__TASK TO COMPLETE__: Some entries follow. Reproduce exactly the lines starting at the one with "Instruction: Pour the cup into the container" and stopping after the one with "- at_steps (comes".

*** ENTRIES SUPPLIED Section Begins ***

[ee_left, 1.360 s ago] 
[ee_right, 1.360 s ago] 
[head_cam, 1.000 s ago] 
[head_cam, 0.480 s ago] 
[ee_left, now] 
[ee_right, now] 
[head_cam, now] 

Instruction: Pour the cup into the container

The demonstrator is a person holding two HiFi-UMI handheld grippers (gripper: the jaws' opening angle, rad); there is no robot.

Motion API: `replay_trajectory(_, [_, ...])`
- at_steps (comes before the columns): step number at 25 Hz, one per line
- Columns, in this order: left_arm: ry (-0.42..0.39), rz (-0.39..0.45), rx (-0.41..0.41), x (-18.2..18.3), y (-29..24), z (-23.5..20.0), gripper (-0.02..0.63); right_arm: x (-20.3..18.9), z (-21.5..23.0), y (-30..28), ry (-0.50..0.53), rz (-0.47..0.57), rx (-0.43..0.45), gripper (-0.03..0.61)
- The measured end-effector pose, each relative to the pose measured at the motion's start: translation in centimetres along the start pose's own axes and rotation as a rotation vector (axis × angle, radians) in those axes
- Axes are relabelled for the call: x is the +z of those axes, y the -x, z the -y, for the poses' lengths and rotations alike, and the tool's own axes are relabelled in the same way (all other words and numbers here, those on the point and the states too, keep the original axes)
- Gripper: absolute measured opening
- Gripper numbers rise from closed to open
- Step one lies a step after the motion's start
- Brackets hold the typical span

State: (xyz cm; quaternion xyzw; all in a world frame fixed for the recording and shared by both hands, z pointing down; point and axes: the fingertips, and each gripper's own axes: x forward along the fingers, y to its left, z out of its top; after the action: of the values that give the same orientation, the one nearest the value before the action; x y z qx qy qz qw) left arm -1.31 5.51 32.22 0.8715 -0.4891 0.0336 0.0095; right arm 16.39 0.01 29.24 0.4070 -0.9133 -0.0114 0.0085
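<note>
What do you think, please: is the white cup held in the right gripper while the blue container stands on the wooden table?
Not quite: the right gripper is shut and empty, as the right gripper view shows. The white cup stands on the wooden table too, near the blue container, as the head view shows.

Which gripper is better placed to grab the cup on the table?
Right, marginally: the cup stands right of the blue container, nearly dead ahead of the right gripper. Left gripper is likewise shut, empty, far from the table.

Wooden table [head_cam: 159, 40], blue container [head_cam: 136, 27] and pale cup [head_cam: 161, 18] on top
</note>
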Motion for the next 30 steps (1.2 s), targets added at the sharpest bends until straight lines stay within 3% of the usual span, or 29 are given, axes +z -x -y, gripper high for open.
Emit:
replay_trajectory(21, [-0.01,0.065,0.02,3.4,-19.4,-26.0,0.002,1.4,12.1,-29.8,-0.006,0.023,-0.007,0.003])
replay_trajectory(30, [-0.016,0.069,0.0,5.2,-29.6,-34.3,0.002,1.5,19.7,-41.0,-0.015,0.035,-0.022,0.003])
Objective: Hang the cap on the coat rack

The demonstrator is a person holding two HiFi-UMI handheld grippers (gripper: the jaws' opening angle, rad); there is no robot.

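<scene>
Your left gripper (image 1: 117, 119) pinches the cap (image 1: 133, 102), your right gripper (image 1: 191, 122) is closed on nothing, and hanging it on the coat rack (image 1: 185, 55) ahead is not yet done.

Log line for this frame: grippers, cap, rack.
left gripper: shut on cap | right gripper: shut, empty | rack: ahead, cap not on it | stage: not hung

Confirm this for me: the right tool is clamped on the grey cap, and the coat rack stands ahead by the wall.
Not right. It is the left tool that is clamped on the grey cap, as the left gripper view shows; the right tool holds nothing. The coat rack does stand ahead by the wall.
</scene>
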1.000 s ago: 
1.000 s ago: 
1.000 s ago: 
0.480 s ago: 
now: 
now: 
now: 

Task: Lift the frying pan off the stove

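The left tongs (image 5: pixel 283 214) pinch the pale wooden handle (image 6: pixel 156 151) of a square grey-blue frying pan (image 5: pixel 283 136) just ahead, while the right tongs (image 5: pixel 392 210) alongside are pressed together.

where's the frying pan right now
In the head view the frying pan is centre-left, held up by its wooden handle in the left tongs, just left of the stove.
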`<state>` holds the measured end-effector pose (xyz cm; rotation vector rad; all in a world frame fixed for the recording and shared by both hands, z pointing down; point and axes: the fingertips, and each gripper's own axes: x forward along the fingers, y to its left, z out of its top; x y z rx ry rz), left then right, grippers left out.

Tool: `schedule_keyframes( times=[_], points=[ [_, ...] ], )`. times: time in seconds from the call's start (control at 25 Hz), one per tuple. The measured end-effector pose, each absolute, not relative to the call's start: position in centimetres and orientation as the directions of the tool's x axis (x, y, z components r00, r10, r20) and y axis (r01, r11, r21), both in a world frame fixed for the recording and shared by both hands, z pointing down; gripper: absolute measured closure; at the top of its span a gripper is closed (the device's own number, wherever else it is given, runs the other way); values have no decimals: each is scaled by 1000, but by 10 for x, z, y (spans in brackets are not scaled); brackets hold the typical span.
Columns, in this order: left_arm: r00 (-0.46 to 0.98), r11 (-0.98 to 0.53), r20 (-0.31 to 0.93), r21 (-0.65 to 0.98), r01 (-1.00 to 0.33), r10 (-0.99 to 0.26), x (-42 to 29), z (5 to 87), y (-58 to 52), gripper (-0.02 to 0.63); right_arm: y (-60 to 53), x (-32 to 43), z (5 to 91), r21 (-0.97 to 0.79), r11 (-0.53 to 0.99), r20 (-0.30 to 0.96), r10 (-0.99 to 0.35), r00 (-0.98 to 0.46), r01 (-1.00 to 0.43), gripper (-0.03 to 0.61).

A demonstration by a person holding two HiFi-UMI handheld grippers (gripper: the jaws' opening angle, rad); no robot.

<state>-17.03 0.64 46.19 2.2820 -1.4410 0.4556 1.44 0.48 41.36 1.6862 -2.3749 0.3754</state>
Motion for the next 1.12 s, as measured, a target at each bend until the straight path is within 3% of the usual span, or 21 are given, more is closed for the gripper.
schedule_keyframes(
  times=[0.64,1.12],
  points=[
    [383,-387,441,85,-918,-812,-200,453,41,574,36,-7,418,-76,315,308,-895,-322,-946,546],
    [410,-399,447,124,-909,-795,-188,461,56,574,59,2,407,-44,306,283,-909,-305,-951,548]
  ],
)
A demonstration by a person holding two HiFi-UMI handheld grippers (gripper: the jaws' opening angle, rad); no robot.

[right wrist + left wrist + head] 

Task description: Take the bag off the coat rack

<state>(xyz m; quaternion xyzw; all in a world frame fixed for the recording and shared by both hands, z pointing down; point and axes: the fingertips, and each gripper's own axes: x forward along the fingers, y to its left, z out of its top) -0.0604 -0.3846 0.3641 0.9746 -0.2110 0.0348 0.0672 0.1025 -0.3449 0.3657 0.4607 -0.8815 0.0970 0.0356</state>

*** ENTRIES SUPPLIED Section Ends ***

__WRITTEN SOLUTION__:
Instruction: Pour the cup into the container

The demonstrator is a person holding two HiFi-UMI handheld grippers (gripper: the jaws' opening angle, rad); there is no robot.

Motion API: `replay_trajectory(_, [_, ...])`
- at_steps (comes before the columns): step number at 25 Hz, one per line

No more is needed to finish this exercise.